* Task prompt *
Without omitting anything, write out the listing below precisely.

* Input data *
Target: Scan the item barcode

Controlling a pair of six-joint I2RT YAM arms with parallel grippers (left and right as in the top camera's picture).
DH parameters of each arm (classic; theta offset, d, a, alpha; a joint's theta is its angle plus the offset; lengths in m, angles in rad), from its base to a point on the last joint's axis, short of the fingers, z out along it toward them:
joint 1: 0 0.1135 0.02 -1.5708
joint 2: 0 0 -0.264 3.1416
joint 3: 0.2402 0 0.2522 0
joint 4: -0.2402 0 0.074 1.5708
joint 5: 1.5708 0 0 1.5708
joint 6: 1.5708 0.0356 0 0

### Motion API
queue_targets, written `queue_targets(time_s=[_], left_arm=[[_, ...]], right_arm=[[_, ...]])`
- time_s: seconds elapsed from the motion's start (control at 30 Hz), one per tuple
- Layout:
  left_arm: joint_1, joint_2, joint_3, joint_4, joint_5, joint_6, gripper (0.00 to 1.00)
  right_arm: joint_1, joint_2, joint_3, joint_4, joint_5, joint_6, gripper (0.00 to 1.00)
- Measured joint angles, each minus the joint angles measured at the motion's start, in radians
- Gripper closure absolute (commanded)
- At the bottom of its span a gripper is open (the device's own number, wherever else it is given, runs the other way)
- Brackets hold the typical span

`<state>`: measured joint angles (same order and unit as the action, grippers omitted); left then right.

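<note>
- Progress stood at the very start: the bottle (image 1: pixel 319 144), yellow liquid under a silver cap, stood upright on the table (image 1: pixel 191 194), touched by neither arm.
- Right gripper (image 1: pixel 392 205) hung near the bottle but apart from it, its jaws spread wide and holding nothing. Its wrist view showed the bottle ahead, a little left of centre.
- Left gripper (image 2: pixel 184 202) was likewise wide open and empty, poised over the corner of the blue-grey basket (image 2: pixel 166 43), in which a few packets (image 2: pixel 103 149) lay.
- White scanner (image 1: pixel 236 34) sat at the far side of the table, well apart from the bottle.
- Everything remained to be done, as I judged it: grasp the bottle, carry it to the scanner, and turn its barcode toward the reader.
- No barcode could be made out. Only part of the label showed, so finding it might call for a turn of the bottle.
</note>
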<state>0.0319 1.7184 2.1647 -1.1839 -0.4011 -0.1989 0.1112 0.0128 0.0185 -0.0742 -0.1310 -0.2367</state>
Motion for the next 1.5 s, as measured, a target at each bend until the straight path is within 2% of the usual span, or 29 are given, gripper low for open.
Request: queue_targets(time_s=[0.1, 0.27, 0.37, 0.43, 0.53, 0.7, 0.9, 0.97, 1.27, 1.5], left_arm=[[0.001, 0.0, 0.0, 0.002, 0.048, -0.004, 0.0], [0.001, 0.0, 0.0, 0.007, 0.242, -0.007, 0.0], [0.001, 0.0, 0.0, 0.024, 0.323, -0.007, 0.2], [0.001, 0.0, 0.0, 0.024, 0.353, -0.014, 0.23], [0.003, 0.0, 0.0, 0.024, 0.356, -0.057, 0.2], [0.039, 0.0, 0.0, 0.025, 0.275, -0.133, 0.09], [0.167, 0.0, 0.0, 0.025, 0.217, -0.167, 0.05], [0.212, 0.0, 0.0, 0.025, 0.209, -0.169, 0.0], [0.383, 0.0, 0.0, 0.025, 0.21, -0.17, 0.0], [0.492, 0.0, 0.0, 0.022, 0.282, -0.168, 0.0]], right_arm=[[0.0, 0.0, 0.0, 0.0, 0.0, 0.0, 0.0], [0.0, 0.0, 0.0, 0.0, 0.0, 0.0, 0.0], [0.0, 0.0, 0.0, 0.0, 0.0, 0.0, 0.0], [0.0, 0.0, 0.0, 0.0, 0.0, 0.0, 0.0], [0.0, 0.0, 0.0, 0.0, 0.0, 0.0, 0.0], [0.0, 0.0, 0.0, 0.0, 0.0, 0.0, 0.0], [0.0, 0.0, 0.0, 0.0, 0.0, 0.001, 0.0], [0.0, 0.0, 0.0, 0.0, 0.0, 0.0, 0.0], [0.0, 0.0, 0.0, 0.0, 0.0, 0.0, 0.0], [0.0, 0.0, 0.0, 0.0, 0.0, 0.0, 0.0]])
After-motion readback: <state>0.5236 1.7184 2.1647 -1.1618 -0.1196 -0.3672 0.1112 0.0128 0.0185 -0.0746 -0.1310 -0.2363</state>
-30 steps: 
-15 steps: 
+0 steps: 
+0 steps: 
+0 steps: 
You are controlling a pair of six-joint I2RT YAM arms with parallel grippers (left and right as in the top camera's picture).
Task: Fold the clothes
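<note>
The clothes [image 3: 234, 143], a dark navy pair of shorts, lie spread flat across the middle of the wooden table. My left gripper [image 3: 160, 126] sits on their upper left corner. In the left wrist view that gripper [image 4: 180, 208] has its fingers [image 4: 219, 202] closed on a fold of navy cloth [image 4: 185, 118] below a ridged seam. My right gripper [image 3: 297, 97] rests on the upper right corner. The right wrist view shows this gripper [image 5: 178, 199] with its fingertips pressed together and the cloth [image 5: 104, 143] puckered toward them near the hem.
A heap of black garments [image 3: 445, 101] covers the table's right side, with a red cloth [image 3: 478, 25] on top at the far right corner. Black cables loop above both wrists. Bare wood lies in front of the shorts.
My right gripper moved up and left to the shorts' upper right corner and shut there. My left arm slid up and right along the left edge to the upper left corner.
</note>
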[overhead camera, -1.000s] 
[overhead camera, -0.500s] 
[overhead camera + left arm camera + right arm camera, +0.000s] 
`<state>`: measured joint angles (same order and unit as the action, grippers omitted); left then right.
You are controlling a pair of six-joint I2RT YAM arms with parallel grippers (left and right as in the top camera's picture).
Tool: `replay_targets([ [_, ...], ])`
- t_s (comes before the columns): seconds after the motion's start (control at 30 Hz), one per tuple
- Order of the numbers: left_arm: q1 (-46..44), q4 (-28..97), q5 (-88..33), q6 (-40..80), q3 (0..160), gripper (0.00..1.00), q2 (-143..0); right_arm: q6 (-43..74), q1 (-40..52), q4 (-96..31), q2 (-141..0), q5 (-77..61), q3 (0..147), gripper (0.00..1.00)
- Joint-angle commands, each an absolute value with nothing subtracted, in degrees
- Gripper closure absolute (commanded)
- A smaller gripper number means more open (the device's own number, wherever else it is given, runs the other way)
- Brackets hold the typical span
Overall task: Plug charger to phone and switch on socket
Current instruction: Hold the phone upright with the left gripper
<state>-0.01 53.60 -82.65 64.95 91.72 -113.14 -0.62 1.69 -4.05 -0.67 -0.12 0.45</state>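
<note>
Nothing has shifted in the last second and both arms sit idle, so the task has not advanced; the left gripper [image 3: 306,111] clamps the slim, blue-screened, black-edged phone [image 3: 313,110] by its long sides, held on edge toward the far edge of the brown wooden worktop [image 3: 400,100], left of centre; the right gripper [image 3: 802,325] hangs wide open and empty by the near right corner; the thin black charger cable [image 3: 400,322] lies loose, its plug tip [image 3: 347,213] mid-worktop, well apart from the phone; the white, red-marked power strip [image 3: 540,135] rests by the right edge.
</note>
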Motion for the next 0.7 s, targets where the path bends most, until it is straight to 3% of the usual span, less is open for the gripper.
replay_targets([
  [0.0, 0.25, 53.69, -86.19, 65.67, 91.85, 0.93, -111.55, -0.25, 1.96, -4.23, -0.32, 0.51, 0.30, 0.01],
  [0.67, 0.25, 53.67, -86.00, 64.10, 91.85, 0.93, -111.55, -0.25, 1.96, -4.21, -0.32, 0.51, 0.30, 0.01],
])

* Answer to this problem *
Target: Scan the item barcode

Controlling a pair of six-joint I2RT YAM arms with parallel grippers (left and right as in the top camera's picture).
DH parameters of each arm (classic; theta offset, d, a, alpha; a joint's theta is its angle plus the offset; lengths in m, angles in rad), from its base to a point on the last joint's axis, short of the fingers, z out along it toward them:
joint 1: 0 0.1135 0.02 -1.5708
joint 2: 0 0 -0.264 3.1416
joint 3: 0.2402 0 0.2522 0
joint 4: -0.2402 0 0.074 1.5708
joint 5: 1.5708 0 0 1.5708
joint 6: 1.5708 0.0356 0 0

### Motion API
queue_targets, written `queue_targets(time_s=[_], left_arm=[[_, ...]], right_arm=[[_, ...]])`
- time_s: seconds elapsed from the motion's start (control at 30 Hz), one per tuple
- Layout:
  left_arm: joint_1, joint_2, joint_3, joint_4, joint_5, joint_6, gripper (0.00 to 1.00)
  right_arm: joint_1, joint_2, joint_3, joint_4, joint_5, joint_6, gripper (0.00 to 1.00)
- Measured joint angles, each minus the joint angles measured at the motion's start, in radians
- Gripper closure absolute (commanded)
- At the bottom of its span a gripper is open (the device's own number, wherever else it is given, runs the other way)
- Brackets hold the typical span

`<state>`: measured joint angles (same order and unit as the action, grippers omitted); left then right.

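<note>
- Progress stood at the very start: the bottle (image 1: pixel 319 144), yellow liquid under a silver cap, stood upright on the table (image 1: pixel 191 194), touched by neither arm.
- Right gripper (image 1: pixel 392 205) hung near the bottle but apart from it, its jaws spread wide and holding nothing. Its wrist view showed the bottle ahead, a little left of centre.
- Left gripper (image 2: pixel 184 202) was likewise wide open and empty, poised over the corner of the blue-grey basket (image 2: pixel 166 43), in which a few packets (image 2: pixel 103 149) lay.
- White scanner (image 1: pixel 236 34) sat at the far side of the table, well apart from the bottle.
- Everything remained to be done, as I judged it: grasp the bottle, carry it to the scanner, and turn its barcode toward the reader.
- No barcode could be made out. Only part of the label showed, so finding it might call for a turn of the bottle.
</note>
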<state>0.0319 1.7184 2.1647 -1.1839 -0.4011 -0.1989 0.1112 0.0128 0.0185 -0.0742 -0.1310 -0.2367</state>
Motion for the next 1.5 s, as measured, a target at each bend until the straight path is within 2% of the usual span, or 29 are given, gripper low for open.
Request: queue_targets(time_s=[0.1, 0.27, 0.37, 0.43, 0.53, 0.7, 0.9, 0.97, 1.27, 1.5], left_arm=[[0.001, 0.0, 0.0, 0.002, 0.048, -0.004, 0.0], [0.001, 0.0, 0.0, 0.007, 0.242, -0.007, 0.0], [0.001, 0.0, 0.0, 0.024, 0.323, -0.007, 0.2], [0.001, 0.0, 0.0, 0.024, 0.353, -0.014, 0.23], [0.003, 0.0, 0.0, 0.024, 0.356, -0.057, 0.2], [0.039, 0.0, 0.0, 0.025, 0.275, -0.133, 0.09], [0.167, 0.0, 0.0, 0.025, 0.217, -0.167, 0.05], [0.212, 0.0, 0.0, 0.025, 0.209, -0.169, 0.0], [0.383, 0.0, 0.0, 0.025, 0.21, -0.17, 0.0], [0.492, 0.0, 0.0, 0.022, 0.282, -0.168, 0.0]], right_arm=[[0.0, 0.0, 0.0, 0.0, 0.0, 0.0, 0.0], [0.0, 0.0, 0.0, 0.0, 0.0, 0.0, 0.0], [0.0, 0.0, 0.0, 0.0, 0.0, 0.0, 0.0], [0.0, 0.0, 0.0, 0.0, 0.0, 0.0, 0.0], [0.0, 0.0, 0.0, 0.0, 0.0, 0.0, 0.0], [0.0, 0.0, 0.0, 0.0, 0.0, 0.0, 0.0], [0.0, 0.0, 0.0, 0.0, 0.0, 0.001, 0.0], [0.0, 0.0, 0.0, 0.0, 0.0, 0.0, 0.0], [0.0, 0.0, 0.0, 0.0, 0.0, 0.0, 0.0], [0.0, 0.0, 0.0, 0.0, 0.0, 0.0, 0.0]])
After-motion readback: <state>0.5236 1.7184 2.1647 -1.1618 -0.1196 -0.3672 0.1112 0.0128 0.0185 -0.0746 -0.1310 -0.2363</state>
-30 steps: 
-15 steps: 
+0 steps: 
+0 steps: 
+0 steps: 
You are controlling a pair of six-joint I2RT YAM arms with parallel grippers (left and right as in the top camera's picture).
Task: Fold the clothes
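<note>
The clothes [image 3: 234, 143], a dark navy pair of shorts, lie spread flat across the middle of the wooden table. My left gripper [image 3: 160, 126] sits on their upper left corner. In the left wrist view that gripper [image 4: 180, 208] has its fingers [image 4: 219, 202] closed on a fold of navy cloth [image 4: 185, 118] below a ridged seam. My right gripper [image 3: 297, 97] rests on the upper right corner. The right wrist view shows this gripper [image 5: 178, 199] with its fingertips pressed together and the cloth [image 5: 104, 143] puckered toward them near the hem.
A heap of black garments [image 3: 445, 101] covers the table's right side, with a red cloth [image 3: 478, 25] on top at the far right corner. Black cables loop above both wrists. Bare wood lies in front of the shorts.
My right gripper moved up and left to the shorts' upper right corner and shut there. My left arm slid up and right along the left edge to the upper left corner.
</note>
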[overhead camera, -1.000s] 
[overhead camera, -0.500s] 
[overhead camera + left arm camera + right arm camera, +0.000s] 
`<state>`: measured joint angles (same order and unit as the action, grippers omitted); left then right.
You are controlling a pair of six-joint I2RT YAM arms with parallel grippers (left and right as in the top camera's picture).
Tool: `replay_targets([ [_, ...], ])`
- t_s (comes before the columns): seconds after the motion's start (control at 30 Hz), one per tuple
- Order of the numbers: left_arm: q1 (-46..44), q4 (-28..97), q5 (-88..33), q6 (-40..80), q3 (0..160), gripper (0.00..1.00), q2 (-143..0); right_arm: q6 (-43..74), q1 (-40..52), q4 (-96..31), q2 (-141..0), q5 (-77..61), q3 (0..147), gripper (0.00..1.00)
- Joint-angle commands, each an absolute value with nothing subtracted, in degrees
- Gripper closure absolute (commanded)
- A smaller gripper number means more open (the device's own number, wherever else it is given, runs the other way)
- Brackets hold the typical span
Overall task: Plug charger to phone and switch on socket
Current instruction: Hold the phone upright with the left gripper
<state>-0.01 53.60 -82.65 64.95 91.72 -113.14 -0.62 1.69 -4.05 -0.67 -0.12 0.45</state>
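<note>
Nothing has shifted in the last second and both arms sit idle, so the task has not advanced; the left gripper [image 3: 306,111] clamps the slim, blue-screened, black-edged phone [image 3: 313,110] by its long sides, held on edge toward the far edge of the brown wooden worktop [image 3: 400,100], left of centre; the right gripper [image 3: 802,325] hangs wide open and empty by the near right corner; the thin black charger cable [image 3: 400,322] lies loose, its plug tip [image 3: 347,213] mid-worktop, well apart from the phone; the white, red-marked power strip [image 3: 540,135] rests by the right edge.
</note>
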Motion for the next 0.7 s, targets where the path bends most, until it is straight to 3% of the usual span, less is open for the gripper.
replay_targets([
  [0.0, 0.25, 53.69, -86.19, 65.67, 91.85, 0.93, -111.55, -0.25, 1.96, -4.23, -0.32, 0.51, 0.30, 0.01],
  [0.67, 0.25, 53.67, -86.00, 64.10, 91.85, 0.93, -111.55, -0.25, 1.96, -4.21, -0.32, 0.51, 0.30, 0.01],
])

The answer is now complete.